I don't like it either, but I'm not sure that will happen all that
often. What we really need is a better parser so that we could actually
distinguish between real html and casual use of the < and > characters.
>
> I think the most consistent thing to do is this:
>
> If HTML is disabled in comments that means that Roller consider the
> comment content to be of type text/plain. Add a content-type field to
> the comment table so we can save that. And whenever Roller displays
> content of type text/plain in HTML or XML it must be escaped.
>
> If HTML is enabled then consider the content type to be text/html.
> When we display HTML in a comment we always do the HTML
> subsetting/white-listing bit. I don't think we should ever display raw
> comment HTML.
Okay, that sounds like a pretty good plan to me. However, I'm not sure
I agree about forcing the HTML subsetting/white-listing part. While I
agree that it is typically dangerous and undesirable, we have to
remember that many times blog applications are used in trusted
environments now, such as corporate intranets, and in those cases it
would be entirely valid to just allow any html in comments.

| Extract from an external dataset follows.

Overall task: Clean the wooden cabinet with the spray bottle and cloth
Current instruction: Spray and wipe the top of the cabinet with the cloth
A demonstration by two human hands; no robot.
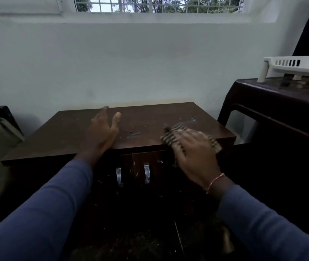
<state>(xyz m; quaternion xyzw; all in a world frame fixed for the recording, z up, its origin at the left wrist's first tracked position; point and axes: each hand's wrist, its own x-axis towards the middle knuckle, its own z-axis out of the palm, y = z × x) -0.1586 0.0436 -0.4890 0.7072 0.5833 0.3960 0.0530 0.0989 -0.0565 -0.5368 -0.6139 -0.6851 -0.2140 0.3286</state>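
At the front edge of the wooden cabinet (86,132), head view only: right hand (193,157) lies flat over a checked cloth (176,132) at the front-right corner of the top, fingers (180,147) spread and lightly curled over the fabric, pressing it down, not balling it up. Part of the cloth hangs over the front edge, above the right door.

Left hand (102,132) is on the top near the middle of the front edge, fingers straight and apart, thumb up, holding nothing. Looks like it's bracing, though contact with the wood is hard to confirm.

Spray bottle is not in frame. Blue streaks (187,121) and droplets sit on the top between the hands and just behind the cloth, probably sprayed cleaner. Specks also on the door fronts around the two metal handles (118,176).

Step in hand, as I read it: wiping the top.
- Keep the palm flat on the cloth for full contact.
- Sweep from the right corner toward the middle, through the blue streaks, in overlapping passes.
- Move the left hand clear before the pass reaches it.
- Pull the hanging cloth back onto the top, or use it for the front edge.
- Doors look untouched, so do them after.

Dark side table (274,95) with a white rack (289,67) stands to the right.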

I guess I also think that it seems silly to not make that an option,
since undoubtably someone will want to do things that way.
So I will add one more column to the roller_comment table for
content-type and tweak the upgrade process so that it gets properly set
based on the previous value of the 'users.comments.escapehtml' property.
If that property was enabled then the content-type will be text/plain
and if not then it will be text/html.
>
> Going farther down that road, maybe we shouldn't have a "Allow HTML in
> comments" property. Instead, have a "Set content-type to be used for
> new comments" and offer options Text, HTML and XHTML.
>
> This will also make it clear how comments should be treated when in a
> feed. See the Atom <content> elements type attribute here:
> http://tools.ietf.org/html/rfc4287#page-14
I think that's fine, but it's extra effort to do that and I don't have
time for it right now. I think just sticking with a simple html or
plain text option will be fine for now, and there won't be any issues
with expanding on that down the road and allowing admins to choose their
own content-type if they want.
So for right now I'm just going to leave things as is and provide just a
single "Allow HTML in comments?" checkbox, which is effectively the same
functionality we have right now. If HTML is allowed then the
content-type for incoming comments will be set to text/html, otherwise
it will be set to text/plain.
Cool?
-- Allen
>
>
> If we don't want to go down that road and add a content-type, I think
> we should stick with the practice of escaping comments that are not
> supposed to be HTML rather than rejecting any angle brackets or HTML
> tags. I don't think you have enough justification for making such a
> behavior change.
>
> - Dave
>
>
>
>
>
> - Dave
Re: comment formatting and escaping is a bit kludgy
Posted by Dave <sn...@gmail.com>.
On 7/11/07, Allen Gilliland <al...@sun.com> wrote:
> I personally like the idea of rejecting comments with html in them when
> the admin has disabled html in comments because it seems like the safest
> and most consistent thing to do. My feeling is that it's more likely
> that users will enter in a comment and try to use html than it is that
> users will be using the < and > characters in a non-html fashion. So
> rejecting the comment and telling them not to use those characters will
> be appropriate and fitting most of the time.
>
> There certainly will be some cases where users aren't trying to put in
> html and their comment gets rejected, but my feeling is that those cases
> will be relatively few and with a decent error message they should be
> able to fix it without much of a problem.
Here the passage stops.